If the brakes are hot, presumably due to heavy use, just before the parking brake is set, they might significantly heat the hydraulic fluid near the brake.

Reply to
Robert Wessel

There are a few nasty things that can happen with a hydraulic parking brake:

(1) The caliper and fluid are hot. You set the brake, the fluid cools, and the car rolls away ;-) (1b) You set the brake at noon. In the evening, the fluid cools, and the car rolls away ;-)

(2) The caliper is OK, but the brake disc is really hot. You set the brake, and the hydraulic fluid boils as the caliper overheats (this is aircraft panic-stop scenario).

Hydraulics can be entertaining. In my Antares, running the charger generates enough heat in the engine bay to heat the hydraulic cylinders that open the engine bay doors, and the doors open an inch. Unintended but provides better cooling during charging ;-)

See ya, Dave

Reply to
Dave Nadler

Am 25.05.2016 um 05:52 schrieb rickman:

Probably in that you've never had a hydraulic or electro-mechanic parking brake.

I guess that expectation is formed a bit prematurely. AFAIK the currently available automatic / "electronic" parking brakes are actually electro-mechanical, i.e. there's a servo motor that opens/closes the brake.

This is often accompanied by a hydraulic pressure store that holds the normal brake closed while the vehicle is stopped, so you can take your foot off the pedal --- even if the engine is stopped, too. The car will then only (start the engine and) begin to move again once the pedals are pressed to indicate "go" (clutch for manual gear shifts, gas for automatic).

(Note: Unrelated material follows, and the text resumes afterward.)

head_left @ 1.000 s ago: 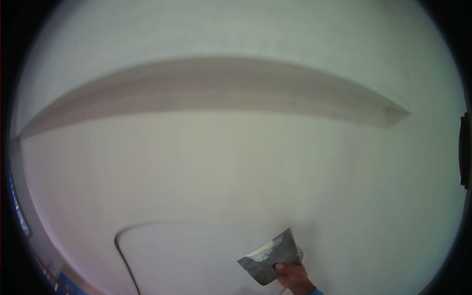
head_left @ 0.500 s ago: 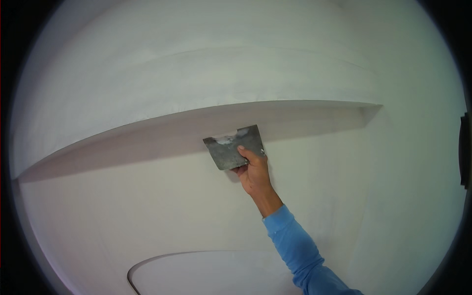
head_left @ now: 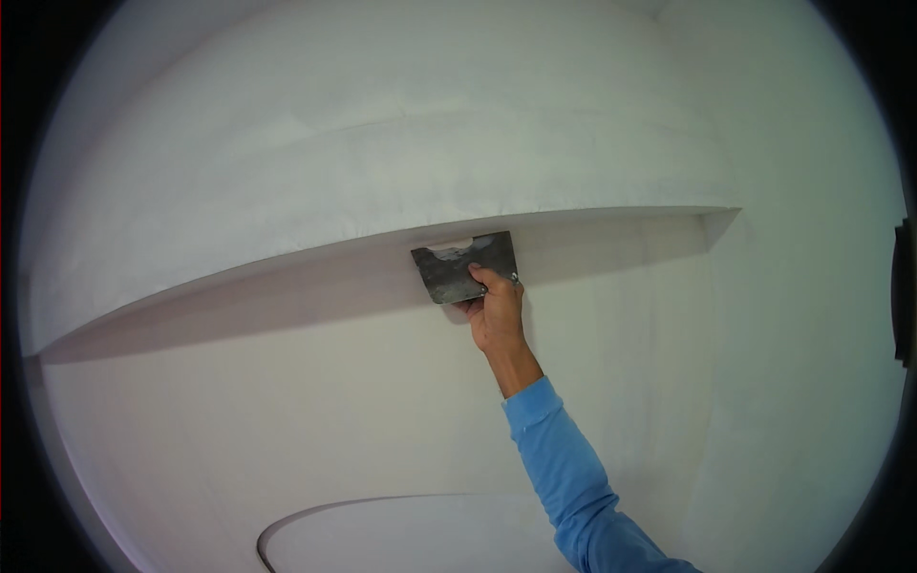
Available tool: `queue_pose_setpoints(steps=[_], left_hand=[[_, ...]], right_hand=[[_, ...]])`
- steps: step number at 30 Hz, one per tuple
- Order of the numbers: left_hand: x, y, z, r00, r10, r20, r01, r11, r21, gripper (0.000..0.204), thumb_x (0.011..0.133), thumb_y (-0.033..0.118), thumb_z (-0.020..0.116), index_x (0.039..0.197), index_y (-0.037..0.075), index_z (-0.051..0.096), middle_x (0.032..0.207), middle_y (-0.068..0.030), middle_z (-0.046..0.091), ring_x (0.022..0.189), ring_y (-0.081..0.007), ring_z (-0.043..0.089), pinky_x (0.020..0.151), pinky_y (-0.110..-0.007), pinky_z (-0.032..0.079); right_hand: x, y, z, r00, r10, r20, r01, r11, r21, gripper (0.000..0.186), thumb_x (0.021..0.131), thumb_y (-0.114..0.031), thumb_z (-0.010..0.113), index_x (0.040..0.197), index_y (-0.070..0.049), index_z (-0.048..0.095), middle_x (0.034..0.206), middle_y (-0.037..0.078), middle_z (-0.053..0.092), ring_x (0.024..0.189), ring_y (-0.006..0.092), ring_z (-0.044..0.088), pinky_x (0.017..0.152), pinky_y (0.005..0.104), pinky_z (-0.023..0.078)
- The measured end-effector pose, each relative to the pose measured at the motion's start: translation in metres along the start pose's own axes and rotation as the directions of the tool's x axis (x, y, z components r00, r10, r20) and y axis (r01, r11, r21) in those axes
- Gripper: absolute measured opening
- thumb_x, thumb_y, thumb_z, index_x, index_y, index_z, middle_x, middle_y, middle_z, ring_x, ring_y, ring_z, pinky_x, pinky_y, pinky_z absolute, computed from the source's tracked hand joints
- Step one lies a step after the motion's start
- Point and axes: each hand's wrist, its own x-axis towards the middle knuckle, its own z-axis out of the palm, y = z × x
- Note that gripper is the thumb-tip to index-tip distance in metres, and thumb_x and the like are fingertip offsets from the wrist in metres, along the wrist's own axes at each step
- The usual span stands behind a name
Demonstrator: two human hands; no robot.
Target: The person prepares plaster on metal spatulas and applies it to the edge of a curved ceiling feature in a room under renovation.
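Note:
My right hand point(head_left: 498, 313) reaches up from the lower right and is closed on a flat, dark grey putty scraper point(head_left: 470, 274). The thumb presses on the scraper's near face, and the other fingers go behind it, mostly hidden. Whitish paste is smeared along the scraper's upper edge, round a pale patch in its middle. That edge is held up close below the lip of a white overhang point(head_left: 458, 162), in front of the cream wall point(head_left: 382, 401). Whether it touches the surface I cannot tell. My left hand is not in view.
The overhang's shadowed recess point(head_left: 239, 301) runs across the wall and ends at a corner by the right side wall point(head_left: 802, 315). Low in view is a white rounded panel point(head_left: 401, 535) with a dark curved edge. A dark object point(head_left: 901, 293) sits at the far right rim.
My right hand has moved up and slightly to the right with the scraper, bringing it closer to the overhang's lip. The view has shifted a little, and the grip is the same.

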Motion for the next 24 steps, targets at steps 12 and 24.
queue_pose_setpoints(steps=[12, 24], left_hand=[[-0.011, -0.006, -0.002, 1.000, 0.005, -0.010, -0.005, 1.000, 0.016, 0.025, 0.092, 0.022, 0.055, 0.110, 0.004, 0.058, 0.073, 0.0015, 0.054, 0.064, -0.0096, 0.048, 0.056, -0.028, 0.040], [0.007, 0.010, 0.004, 1.000, -0.020, 0.002, 0.020, 0.996, 0.082, 0.028, 0.093, 0.021, 0.055, 0.115, 0.004, 0.057, 0.076, 0.0017, 0.056, 0.066, -0.0095, 0.048, 0.058, -0.027, 0.041]], right_hand=[[-0.007, 0.000, 0.004, 0.997, 0.059, 0.048, -0.061, 0.997, 0.043, 0.027, 0.087, -0.006, 0.060, 0.113, -0.001, 0.053, 0.109, 0.012, 0.058, 0.097, 0.0271, 0.059, 0.076, 0.0458, 0.052], [0.005, -0.002, 0.010, 0.999, 0.019, -0.039, -0.012, 0.986, 0.166, 0.033, 0.084, 0.000, 0.062, 0.115, 0.000, 0.052, 0.114, 0.013, 0.055, 0.106, 0.0272, 0.055, 0.091, 0.0431, 0.050]])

In this combined system, pressure in the "auto hold" system is monitored, and if it drops far enough, either the engine is restarted, or the electric brake is activated automatically. If you park (key leaves the car), the parking brake takes over right away

See the other replies on why a hydraulic system may move on its own, particularly without an active compressor feeding it.

Note that disk brake pads only move about 10 mils on actuation, anyway. I.e. one mil may already be all the difference it takes for the car to get moving.

Reply to
Hans-Bernhard Bröker

This is a bit overstated. The actuator simply needs some compliance. Whatever is pressing on the brake needs to have a spring to take up the slack when the fluid volume changes.

See above.

How do you think the manual parking brake works? Fluid is not the only thing that changes size with temperature.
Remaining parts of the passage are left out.